平成の現場を歩く(5)東京スカイツリー 令和の飛躍見据える「世界一」
平成の現場を歩く(5)東京スカイツリー 令和の飛躍見据える「世界一」
その他の写真を見る (1/3枚)

 銀色に塗られた近代的なフォルムの鉄塔に、人が吸い寄せられる。電波塔として世界一の高さを誇る「東京スカイツリー」(東京都墨田区)は今年、開業から7周年を迎える。戦後の復興と、昭和を象徴した「東京タワー」(港区)の背中を追いかけ、スカイツリーは日々、進化し続けている。
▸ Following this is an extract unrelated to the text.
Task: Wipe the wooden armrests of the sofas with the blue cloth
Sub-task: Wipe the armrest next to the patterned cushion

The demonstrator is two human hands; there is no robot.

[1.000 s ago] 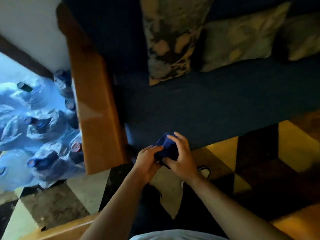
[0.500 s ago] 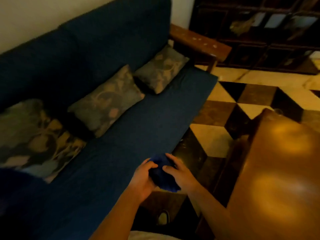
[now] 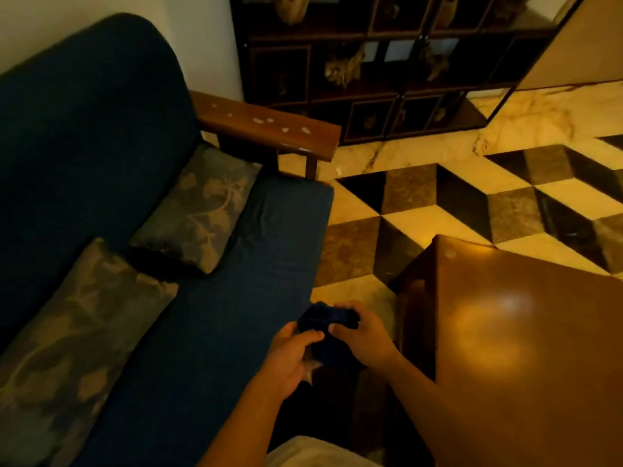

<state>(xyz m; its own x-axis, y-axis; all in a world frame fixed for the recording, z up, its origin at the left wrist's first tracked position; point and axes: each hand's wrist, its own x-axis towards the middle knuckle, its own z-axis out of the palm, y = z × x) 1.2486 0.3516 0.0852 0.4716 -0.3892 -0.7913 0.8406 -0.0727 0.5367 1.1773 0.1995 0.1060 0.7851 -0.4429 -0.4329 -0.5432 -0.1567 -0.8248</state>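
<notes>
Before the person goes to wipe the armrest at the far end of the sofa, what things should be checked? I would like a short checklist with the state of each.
1. Blue cloth in hand: ok, both the left hand and the right hand hold it.
2. Cloth bunched to a usable pad: cannot tell, the hands cover much of it.
3. Wooden armrest in view and uncovered: ok.
4. Armrest top clean: not ok, pale specks lie along it.
5. Path along the sofa front: ok, bare tiled floor lies between sofa and wooden table.
6. Cushion clear of the armrest: cannot tell, its corner comes close beneath it.
</notes>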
 スカイツリーの周辺には、地元住民向けの商店が並び、下町らしい風情が残っている。墨田区はもともと、多くの町工場を基盤とするものづくりの町。近代的なツリーの下の街並みを歩くと、そうした庶民の息づかいが聞こえてくる。

 赤穂浪士が討ち入りをした吉良邸跡、ねずみ小僧の墓がある回向院(えこういん)…歴史的跡地や名所はあっても墨田区には観光の目玉は少なかった。区の新タワー調整担当部長を務めた渡辺茂男都市計画部長は、「スカイツリーの開業まで観光の『か』の字もない、それが現実だった」と振り返る。

 スカイツリーの南側で碁会所を経営する小松原健志さん(73)も、「『スカイツリーの近く』と言えば、場所を伝えられる。以前は、目印となる場所もなかった」と語る。

■ ■ ■

 商業施設やオフィスビルも併設した「東京スカイツリータウン」が平成24年に開業して以来、状況は一変した。古い街並みを残す下町には、子供連れの家族、修学旅行生から外国人観光客まで、多くの利用客でにぎわっている。

 東京スカイツリータウン広報事務局によると、30年度の来場者数は、スカイツリー単体で約427万人、商業テナントなどを含む全体で約3051万人に達したという。

 開業当初は遠方からの観光客が大半を占めたものの、近年では子連れの近隣住民が日常的に利用するようになったといい、同局の大和雅幸課長は「スーツケースよりも、ベビーカーを目にする機会が多くなってきた」と語る。街に溶け込んだ証しかもしれない。